Depois desse livro não se publicou mais uma continuidade sobre suas memórias; a partir de então o fio de sua vida pode ser entrevisto pelas conversas com Giuseppina Manin, como seus desejos de ser pintor, sua paixão por Mantegna e Leonardo, seu ingresso na Academia de Brera, no bairro de Milão em que contatava com Giorgio de Chirico e com seu irmão Alberto Savinio – autênticos gênios consagrados que estavam sempre entre o Giamaica, o café gerido pela mítica mamãe Lina e a leiteria das igualmente famosas irmãs Pirovini. 

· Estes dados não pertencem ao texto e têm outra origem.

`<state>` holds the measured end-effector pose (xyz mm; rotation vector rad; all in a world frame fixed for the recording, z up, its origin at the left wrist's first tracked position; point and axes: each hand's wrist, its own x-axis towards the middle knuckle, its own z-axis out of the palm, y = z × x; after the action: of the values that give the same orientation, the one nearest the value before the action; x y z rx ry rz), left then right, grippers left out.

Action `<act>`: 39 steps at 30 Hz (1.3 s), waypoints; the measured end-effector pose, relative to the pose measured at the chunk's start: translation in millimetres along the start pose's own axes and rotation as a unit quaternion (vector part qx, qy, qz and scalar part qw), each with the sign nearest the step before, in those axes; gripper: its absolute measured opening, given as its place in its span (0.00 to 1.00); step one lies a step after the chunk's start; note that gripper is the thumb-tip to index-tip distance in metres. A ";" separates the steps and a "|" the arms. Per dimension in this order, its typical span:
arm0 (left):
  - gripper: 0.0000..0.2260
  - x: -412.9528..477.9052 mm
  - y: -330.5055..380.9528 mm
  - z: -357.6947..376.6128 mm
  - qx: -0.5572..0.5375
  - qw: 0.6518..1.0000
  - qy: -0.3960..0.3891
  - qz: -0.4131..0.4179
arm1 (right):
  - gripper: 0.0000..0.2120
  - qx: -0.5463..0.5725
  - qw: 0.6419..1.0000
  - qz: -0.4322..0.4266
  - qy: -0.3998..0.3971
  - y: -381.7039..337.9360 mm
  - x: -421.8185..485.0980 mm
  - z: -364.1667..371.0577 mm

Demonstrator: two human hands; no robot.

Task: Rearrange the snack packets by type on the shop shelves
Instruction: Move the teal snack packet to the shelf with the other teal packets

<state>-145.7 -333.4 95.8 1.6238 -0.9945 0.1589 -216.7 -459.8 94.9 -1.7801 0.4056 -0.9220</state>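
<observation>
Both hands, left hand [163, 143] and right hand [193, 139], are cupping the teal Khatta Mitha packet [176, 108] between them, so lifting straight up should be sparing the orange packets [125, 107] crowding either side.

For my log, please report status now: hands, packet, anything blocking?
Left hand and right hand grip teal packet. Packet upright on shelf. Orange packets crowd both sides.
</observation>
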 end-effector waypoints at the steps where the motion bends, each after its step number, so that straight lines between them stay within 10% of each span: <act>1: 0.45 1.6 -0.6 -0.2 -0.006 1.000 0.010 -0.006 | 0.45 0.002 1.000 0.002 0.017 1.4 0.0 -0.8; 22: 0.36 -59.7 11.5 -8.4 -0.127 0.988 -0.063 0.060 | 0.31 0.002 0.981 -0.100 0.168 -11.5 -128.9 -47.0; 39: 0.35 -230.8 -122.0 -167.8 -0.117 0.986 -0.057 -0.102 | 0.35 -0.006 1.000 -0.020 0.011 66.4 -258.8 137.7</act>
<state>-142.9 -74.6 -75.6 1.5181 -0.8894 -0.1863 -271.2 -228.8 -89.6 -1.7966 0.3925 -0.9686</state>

A pintura sempre lhe pareceu como uma grande fábula: “Pensemos em Mantegna, em Leonardo, em Caravaggio. Meus preferidos também por sua genialidade narrativa. Em seus quadros, se você olha com atenção pode se perder de tanto acompanhar personagens e tramas. Obras cheias de percursos misteriosos, que podem ser lidas de mil maneiras, em que o tema oficial, mostrado, é um pretexto para introduzir quem sabe quais outros relatos. Em cada grande pintura há sempre uma história e uma contra-história. Sim, os pintores roubaram o método dos fabuladores. E roubei de ambos”. Ao falar de Mantegna e de Leonardo Fo explica sua maneira de escrever: pegar uma história real (ou uma ficção conhecida) e revirá-la para dizer o contrário como faz em seu livro de contos O amor e o riso.

Dario Fo e Franca Rame.

Sua coerente atualização de toda uma tradição – da qual bebeu com todo vigor – aproximando-se aos temas mais caros de nossa sociedade foram suficientes para que em 1997 ganhasse o Prêmio Nobel de Literatura; foi quem abriu a galeria dos chamados nomes populares num lugar onde só pisava a mais alta cultura. O mais curioso é que Bob Dylan, o ganhador do Prêmio Nobel de Literatura de 2016, outro nome que promove a continuidade dessa tradição do popular no ambiente erudito, tenha alcançado a honraria justo no dia da morte de Fo. No discurso de recepção ao Nobel, o dramaturgo homenageou os menestréis, os bufões renascentistas, Molière e os contadores de histórias de sua infância; uma linhagem de profundas raízes tão necessárias antes como agora e que deu um alcance universal.

Fo iniciou sua carreira como ator no papel de narrador de histórias de raiz popular, até que, nos anos 1950, o mímico francês Jacques Lecoq, durante uma viagem de Itália, o ensinou a usar o cenário oferecendo com as palavras a outra cara do que sua mímica ainda podia oferecer. O resto da escola vinha da rica tradição italiana do teatro popular e, claro, com a parceria com Franca Rame. A insólita mistura da vanguarda transmitida pelo francês, os motivos populares, próximos ou distantes, formam a base totêmica de sua personalidade, que nunca deixou, mesmo depois das aproximações com o erudito, de lutar contra a mera erudição.

Seu compromisso político e sua arte permitiram desenvolver uma linguagem própria, atualizando a tradição oral e a estilística do teatro de rua, oferecendo-lhe uma forma combativa e mordaz, fundamental para a história do século XX. Não só a do teatro, como o leitor poderá verificar sempre na diversidade de sua obra.